We communicated through sign language and 3 words of English with a guy at the bus stop to confirm that yes, the bus was going into Prague, and then we could take a tram to the city center. We got on the bus, and just… sat down. There was no way you could pay on the bus, I could tell right away, everyone had tickets. So I just hoped for the best, and then hoped for the best again on the tram, and luckily everything worked out with more sign language and using “proseem” a lot. In the end, we were successful in getting from Berlin to Prague for free! We arrived at the home of our hospitality club hosts around 8:30 or 9pm, and they made us dinner and took us out for beer and had the cutest dog in the world who came and slept in bed with us when the Prague people left for work. We totally fell in love with the dog and took tons of pictures of her and played with her in bed and acted as though she was our pet.
Prague way more beautiful than Paris, hands down. I could ramble on and on, but it will all just come out as “amazing, beautiful, perfect, unreal,” etc. We went to the Museum of Torture (lame), walked over Charles Bridge, went to the castle, and roamed the streets. One night we saw some bands play at a little bar/club. We even went out to a restaurant for dinner, which we never do on our own… but we picked the right city to splurge. Appetizers, 3 dinners, 4 beers, and 2 cokes were about 25 Euros (we went out with our other Hospitality Club host, a great guy from the Ukraine) total. We ate yummy pastries every morning and saw street performers and took a zillion pictures.
The hitchhiking adventure from Prague back to Berlin was much, much slower. We never really found a great spot to start from in Prague, but after many hours of waiting finally got a ride to Dresden with this great Czech couple. It was almost dark when we got there, and the possibility of getting picked up after dark when you’re hitching is much less… so we just decided to stay in Dresden for the night, at another fantastic hostel. 12 Euro a night for super comfy beds, clean bathrooms, amazing kitchen, good coffee, etc. In the end, I felt like everything worked out the way it was supposed to, because I loved Dresden. It still had some old buildings left (though most of the city was bombed in the war, I guess they were able to salvage some good stuff), and the rest of the city was like Berlin – clean, modern, and efficient. There was a great punk scene, tons of great bars to choose from, and very close to nature. After exploring for a while, we ended up at a bar called “Little Creatures” where my boyfriend had one of the best milkshakes I’ve ever tasted and I had another comically large beer.
Hitching from Dresden to Berlin on Monday was also slow-going and we almost gave up a few times, but in the end, again, it all worked out great.

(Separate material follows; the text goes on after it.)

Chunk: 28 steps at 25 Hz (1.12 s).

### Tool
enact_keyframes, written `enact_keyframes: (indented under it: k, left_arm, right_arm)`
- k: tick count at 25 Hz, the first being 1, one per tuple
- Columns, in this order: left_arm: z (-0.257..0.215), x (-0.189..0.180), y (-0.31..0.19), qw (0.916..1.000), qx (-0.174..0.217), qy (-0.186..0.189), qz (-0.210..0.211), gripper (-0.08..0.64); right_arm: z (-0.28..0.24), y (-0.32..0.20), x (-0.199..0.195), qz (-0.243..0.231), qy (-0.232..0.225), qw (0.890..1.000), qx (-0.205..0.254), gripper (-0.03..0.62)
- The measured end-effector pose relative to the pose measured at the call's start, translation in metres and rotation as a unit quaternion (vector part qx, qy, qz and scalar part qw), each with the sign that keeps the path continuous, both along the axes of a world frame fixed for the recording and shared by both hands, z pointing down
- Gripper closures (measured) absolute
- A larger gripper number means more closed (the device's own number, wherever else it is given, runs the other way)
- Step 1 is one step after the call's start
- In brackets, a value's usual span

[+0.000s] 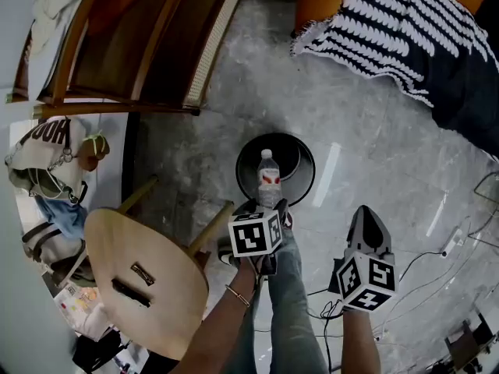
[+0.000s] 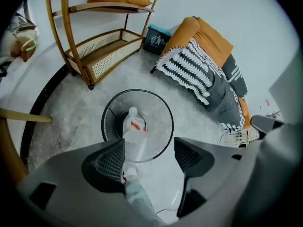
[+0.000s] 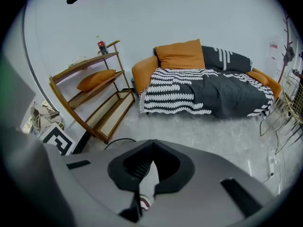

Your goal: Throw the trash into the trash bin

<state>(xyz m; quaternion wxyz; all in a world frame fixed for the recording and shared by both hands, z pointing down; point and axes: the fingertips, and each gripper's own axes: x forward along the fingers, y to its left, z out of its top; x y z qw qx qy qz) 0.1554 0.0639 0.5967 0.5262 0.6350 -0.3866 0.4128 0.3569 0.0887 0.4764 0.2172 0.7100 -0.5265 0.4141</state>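
Left gripper [image 2: 149, 152] jaws stood apart. Clear bottle [image 2: 132, 126] lay beside one jaw, cap pointing outward, directly over black mesh trash bin [image 2: 168, 122] on grey floor. Right gripper [image 3: 151, 148] jaws met at tips, empty.

Plastic bottle [image 1: 268, 179] at the bin [image 1: 305, 159]
Clear, red label, white cap up; upright over the round black mesh bin's mouth

Bare floor [image 1: 366, 131] open round the trash bin [image 1: 304, 156], widest to the right. Bin mouth partly taken up by a bottle [image 1: 268, 179] upright over it. Hemmed in at left by a stool [image 1: 140, 279], one leg near the rim. Shelf rack [image 1: 148, 45] and sofa [image 1: 405, 29] well apart. Cables [image 1: 437, 259] across the floor at lower right.
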Motion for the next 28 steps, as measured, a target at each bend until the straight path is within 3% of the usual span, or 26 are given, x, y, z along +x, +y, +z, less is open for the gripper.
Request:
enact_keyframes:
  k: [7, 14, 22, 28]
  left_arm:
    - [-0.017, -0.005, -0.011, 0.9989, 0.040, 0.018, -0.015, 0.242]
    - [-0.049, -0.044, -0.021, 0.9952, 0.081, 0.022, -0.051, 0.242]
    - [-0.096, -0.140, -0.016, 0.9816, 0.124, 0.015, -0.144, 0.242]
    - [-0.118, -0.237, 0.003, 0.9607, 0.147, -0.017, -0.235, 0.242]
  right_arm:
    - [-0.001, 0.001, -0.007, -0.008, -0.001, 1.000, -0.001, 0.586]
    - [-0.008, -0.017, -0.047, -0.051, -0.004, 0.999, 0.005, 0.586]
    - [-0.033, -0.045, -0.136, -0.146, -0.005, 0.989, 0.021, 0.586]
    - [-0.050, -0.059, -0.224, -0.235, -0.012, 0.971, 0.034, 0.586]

A Czech guy who spoke perfect English picked us up at a rest stop in the middle of nowhere (a very not-crowded rest stop that was making me very nervous with the lack of people pulling over) and drove us straight into Berlin, after the first couple rides only took us about 50 kilometers of so. We were in Berlin by 6:30pm, with plenty of time to eat, rest, and catch our 9:30 train back to Paris on Monday night.
There you have it. I want to go back and spend way more time in each of the cities I visited, which is the sign that I had an awesome trip. I’m just very, very tired and I really need to do laundry. And then I want to travel more, more, more.